Trump,
in times of crisis, has his uses.
It is immensely comforting to know that,
at the click of a few buttons one can get the latest up-to-date news concerning
the present President of the United States.
And one can also assume that whatever one is likely to read about what
the President has done, and certainly about what he has said, it will be
something that, with all one’s liberal sensibility, one can reject utterly. He is (in more telling ways that I had
considered before I thought of the comparison) the Apartheid de nos jours. He is, in his actions, his thoughts and in his
speech utterly, bigly, rejectionable. He
is the secular anathema of our times. He
is what we are not. Simples.
The
most effective showing up of Apartheid was when opponents said to the then
South African government, “If you think that Apartheid is the right system;
then just follow your own rules!” The
point being, that Apartheid as a corrupt and corrupting system could only
work if the rules were bent. The system
was build on lies and therefore it only ‘worked’ by corruption. It was the same sort of approach that workers
used against unreasonable bosses when they ‘worked to rule’, obeying all the
petty restrictions that grow up in workplaces and are usually ignored in the
service of efficiency and ‘reasonableness’!
Trump really believes that he has achieved
what his little-me British impersonator wanted as a kid, to become ‘King of the
World’ and he speaks and acts as though his thoughts are fiats.
How well are Americans living in the
Trumpian vision of America that he is forging?
Ask the dead. Ask the
jobless. Ask the hungry. Ask the sick.
Ask the disenfranchised. Ask the
victims. Ask the women. Ask the blacks. Ask the refugees. Ask the undocumented.
Of course you would get a very different
picture if you asked billionaires, CEOs, polluters and fascists.
When is the Republican Party going to
recognize that Trump is a dangerous embarrassment and that the stench of their
support for a man clearly unsuited to high office will cling to them for the
rest of their lives? Dump him and his
pernicious party – as if Trump has any clear idea of what the wider Republican
Party was, is, or even stands for!
But for liberals he is the standard
against which they can be measured.
Every day, every bloody day, he says or does something that is quite
clearly wrong, and junky-like, every day I am drawn to that section of my
on-line Guardian that lets me see and hear his latest outrages against truth,
the WHO, China, the EU, decency, the English Language, morality, history, NATO,
UNO, postal voting, or whatever else Fox News brings to his attention.

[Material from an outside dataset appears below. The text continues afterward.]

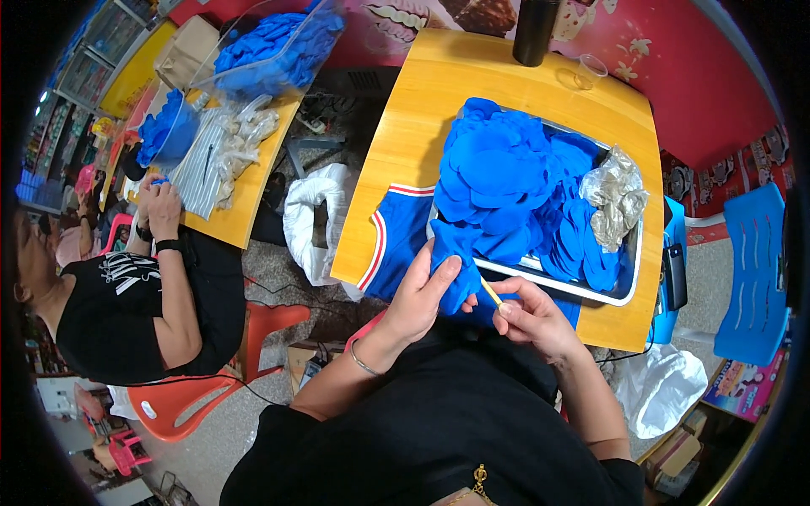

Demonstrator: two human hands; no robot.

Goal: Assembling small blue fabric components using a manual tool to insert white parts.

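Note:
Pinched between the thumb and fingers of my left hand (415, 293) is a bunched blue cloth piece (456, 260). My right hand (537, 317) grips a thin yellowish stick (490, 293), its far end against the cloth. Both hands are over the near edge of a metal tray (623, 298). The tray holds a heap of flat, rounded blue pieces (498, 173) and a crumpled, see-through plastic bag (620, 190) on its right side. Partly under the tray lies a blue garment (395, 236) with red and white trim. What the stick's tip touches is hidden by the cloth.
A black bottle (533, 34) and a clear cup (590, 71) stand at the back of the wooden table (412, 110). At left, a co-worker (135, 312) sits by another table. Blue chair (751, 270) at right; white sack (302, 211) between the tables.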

But Trump has achieved immortality. His (please god) one term presidency will be
written about for the foreseeable future.
As a leading candidate for the worst president ever to be elected (by a minority
of the popular vote) his car crash of a presidency will fascinate and appal forever. His Trump Presidential Library (leave aside the
sick irony of that concept) will be packed with books detailing his lies and
narcissism and his fatal mismanagement of the Covid-19 crisis. His presidency has rocked the very
foundations of The Republic and virtually obliterated the moral force of the USA in the world. It will be a very
long road back from the damage that he has done. And that road back will be in the aftermath
of the virus, and clearly he has none of the qualities necessary to unite and
rebuild the country. His campaign slogan
rings hollow and every day it gets more hollow and fatal.
From
our tiny section of Castelldefels that we see and hear on a ‘normal’ day, i.e.
one during which we do not make any excursions, it is difficult to judge
exactly what is going on around us. But,
I suppose that we have become accustomed to picking up smaller details in the
repetitive daily life that we have and we use those to flesh out a wide picture
of the general response to our continued lockdown.
To me it seems as if there is greater
movement around us, as you might expect when the government has said that
construction workers and other non-essential workers can go back to work.
As we are on a sometime used flight path
for Barcelona airport, it is usual for us to have the sound of planes from time
to time: we have had none, even though, as far as I know, the airport is still
open for some flights.
We are not on a main road in terms of
though traffic so our immediate neighbours own most of the cars that we see. The most traffic we get is pedestrians
walking their dogs, usually illegally as they are far too far from their
homes. There is greater noise of kids,
who must be getting beyond stir crazy in their enforced incarceration.
I cannot
see any real changing of the lockdown well into June. And that is a sobering thought.